→ Exercise objective
Using the data that follows, output only the lines from the line with "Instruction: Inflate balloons" up to and including the line with "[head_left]", exactly, leaving pictures aside.

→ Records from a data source
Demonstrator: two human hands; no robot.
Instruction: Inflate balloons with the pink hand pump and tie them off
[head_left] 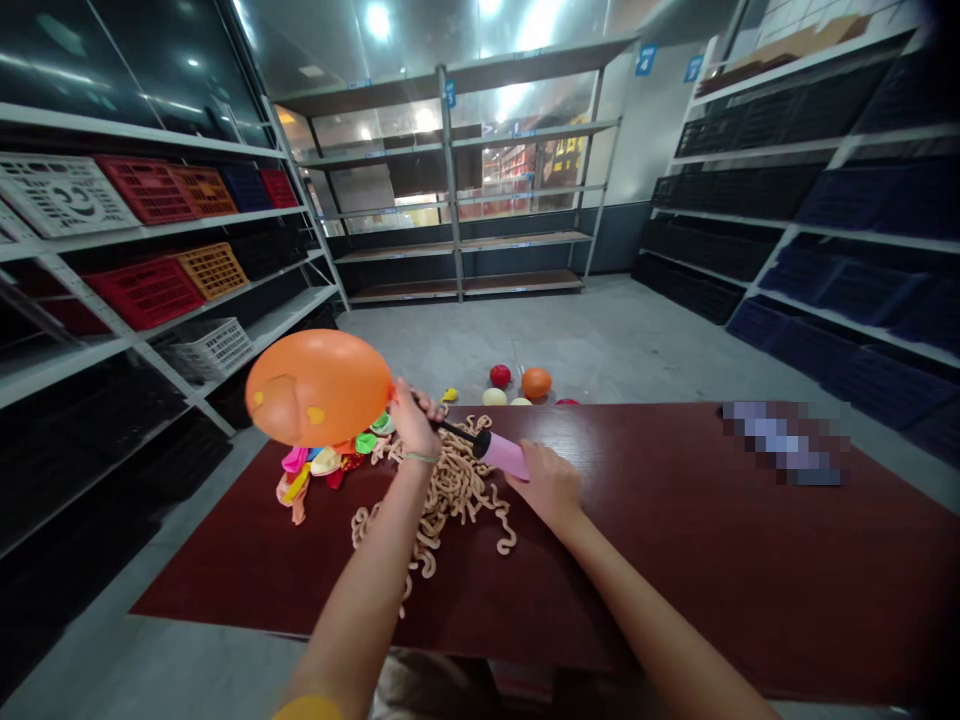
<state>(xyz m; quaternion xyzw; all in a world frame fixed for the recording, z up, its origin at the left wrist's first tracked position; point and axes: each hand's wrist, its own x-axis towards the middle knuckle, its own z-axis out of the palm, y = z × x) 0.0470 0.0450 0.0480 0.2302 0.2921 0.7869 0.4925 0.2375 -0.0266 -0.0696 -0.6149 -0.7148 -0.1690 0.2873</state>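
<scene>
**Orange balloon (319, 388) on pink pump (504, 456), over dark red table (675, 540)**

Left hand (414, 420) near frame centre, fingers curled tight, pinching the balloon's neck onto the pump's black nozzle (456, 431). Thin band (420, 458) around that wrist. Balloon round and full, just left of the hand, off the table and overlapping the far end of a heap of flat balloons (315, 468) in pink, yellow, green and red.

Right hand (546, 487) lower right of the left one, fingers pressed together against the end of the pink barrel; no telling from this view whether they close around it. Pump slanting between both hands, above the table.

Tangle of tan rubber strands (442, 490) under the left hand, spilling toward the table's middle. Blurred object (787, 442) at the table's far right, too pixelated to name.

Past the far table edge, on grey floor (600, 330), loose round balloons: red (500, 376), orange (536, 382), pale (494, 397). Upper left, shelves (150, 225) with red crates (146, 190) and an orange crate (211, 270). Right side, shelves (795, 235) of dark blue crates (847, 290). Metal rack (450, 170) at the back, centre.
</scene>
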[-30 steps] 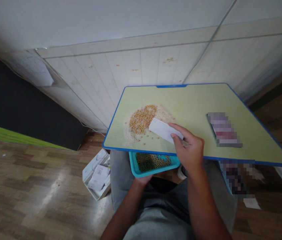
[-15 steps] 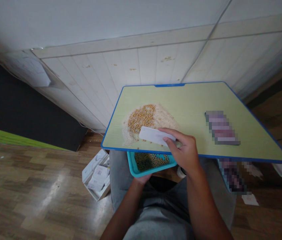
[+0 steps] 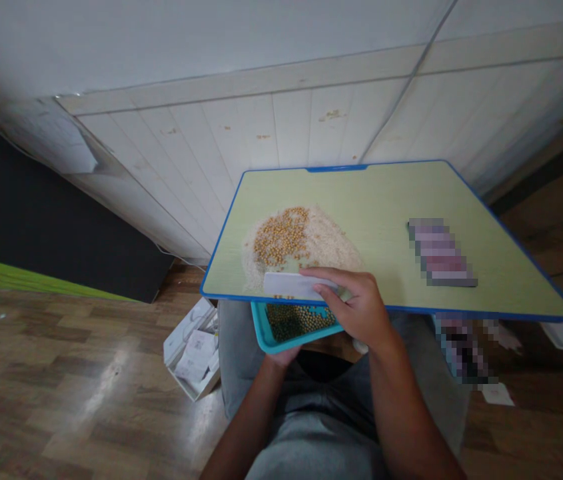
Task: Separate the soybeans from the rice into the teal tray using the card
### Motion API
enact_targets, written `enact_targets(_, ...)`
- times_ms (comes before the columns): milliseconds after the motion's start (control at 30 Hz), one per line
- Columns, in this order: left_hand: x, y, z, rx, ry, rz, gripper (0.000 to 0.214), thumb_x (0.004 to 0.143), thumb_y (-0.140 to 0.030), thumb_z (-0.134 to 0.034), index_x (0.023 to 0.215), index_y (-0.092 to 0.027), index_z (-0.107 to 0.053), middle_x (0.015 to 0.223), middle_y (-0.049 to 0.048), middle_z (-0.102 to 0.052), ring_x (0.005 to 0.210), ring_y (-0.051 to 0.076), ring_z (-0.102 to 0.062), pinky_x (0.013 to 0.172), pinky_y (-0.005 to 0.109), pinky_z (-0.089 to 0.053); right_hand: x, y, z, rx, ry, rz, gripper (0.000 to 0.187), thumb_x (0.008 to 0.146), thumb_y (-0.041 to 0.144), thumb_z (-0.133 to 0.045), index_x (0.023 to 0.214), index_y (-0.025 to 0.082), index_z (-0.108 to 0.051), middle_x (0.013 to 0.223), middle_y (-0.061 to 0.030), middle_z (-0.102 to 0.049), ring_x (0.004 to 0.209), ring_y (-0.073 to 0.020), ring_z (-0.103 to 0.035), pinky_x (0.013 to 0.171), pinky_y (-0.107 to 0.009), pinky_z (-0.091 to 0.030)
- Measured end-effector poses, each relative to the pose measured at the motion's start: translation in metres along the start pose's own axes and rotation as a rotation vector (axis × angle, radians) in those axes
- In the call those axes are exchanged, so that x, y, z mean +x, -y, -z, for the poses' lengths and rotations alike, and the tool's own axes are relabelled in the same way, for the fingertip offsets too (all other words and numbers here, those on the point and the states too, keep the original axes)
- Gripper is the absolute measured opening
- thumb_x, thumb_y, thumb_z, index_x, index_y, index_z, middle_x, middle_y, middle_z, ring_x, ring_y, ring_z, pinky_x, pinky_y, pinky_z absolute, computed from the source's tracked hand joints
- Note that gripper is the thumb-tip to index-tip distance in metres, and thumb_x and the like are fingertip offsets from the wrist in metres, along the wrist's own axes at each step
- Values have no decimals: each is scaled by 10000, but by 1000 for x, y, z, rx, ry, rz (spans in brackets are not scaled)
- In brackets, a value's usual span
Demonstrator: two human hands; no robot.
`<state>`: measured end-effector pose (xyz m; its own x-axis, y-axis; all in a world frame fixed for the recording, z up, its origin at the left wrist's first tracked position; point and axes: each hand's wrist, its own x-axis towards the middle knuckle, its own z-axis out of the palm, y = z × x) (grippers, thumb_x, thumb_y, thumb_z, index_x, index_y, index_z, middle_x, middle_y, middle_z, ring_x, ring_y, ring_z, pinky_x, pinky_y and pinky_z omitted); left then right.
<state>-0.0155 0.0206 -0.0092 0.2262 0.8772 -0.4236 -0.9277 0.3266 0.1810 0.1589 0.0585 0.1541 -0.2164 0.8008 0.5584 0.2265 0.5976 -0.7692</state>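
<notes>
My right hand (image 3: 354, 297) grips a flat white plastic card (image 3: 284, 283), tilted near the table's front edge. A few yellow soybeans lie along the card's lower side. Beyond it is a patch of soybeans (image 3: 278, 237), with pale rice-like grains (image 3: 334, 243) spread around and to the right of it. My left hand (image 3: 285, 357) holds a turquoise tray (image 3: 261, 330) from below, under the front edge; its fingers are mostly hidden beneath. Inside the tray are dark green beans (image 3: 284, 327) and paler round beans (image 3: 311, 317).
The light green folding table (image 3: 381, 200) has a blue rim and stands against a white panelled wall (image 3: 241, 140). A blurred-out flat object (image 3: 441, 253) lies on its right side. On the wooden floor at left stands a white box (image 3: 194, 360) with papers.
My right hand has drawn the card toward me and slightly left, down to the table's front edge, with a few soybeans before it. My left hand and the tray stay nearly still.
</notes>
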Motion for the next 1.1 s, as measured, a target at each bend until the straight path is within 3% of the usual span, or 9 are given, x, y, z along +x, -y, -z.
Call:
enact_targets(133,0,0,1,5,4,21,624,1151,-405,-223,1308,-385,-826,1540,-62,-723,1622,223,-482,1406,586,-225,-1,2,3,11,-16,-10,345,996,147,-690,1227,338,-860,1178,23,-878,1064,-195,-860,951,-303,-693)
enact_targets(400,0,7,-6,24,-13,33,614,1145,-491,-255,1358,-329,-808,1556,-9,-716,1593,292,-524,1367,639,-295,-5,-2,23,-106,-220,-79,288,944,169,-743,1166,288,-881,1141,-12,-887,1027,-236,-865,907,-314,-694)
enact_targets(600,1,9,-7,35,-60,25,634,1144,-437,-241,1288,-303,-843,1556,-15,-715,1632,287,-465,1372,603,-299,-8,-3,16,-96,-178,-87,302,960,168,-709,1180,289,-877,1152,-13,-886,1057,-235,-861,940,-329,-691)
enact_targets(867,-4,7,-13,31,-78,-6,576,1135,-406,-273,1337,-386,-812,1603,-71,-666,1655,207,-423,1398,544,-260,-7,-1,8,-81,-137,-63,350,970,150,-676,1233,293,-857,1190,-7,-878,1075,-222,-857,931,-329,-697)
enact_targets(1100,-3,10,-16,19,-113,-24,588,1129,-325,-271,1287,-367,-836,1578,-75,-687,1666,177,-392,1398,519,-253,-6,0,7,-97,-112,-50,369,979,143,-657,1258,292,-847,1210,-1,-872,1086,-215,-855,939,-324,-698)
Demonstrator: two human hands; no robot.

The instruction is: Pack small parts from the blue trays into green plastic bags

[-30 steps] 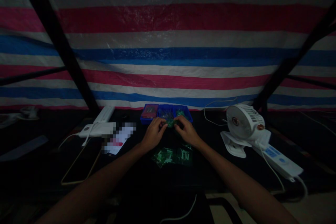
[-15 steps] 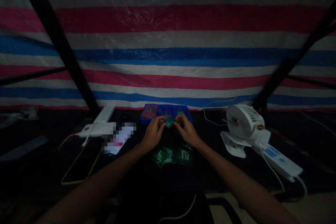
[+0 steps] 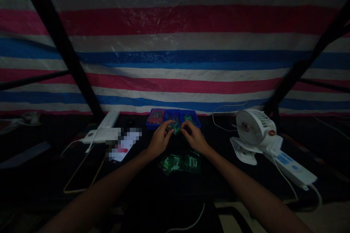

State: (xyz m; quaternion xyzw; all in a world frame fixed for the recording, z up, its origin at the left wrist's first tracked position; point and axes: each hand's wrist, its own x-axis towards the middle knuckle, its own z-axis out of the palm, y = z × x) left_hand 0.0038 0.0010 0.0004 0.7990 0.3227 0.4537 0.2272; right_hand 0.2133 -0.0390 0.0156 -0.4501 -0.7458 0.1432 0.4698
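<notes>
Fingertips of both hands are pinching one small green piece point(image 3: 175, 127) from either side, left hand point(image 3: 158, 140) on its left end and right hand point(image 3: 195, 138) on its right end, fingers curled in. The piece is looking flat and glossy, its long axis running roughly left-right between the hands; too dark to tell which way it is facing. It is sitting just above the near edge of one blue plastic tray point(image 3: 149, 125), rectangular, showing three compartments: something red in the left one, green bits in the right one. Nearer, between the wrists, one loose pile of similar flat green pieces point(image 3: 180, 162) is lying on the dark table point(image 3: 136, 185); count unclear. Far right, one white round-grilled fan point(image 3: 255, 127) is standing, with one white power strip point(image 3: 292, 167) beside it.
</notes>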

→ Answer to this problem
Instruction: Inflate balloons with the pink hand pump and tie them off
[head_left] 

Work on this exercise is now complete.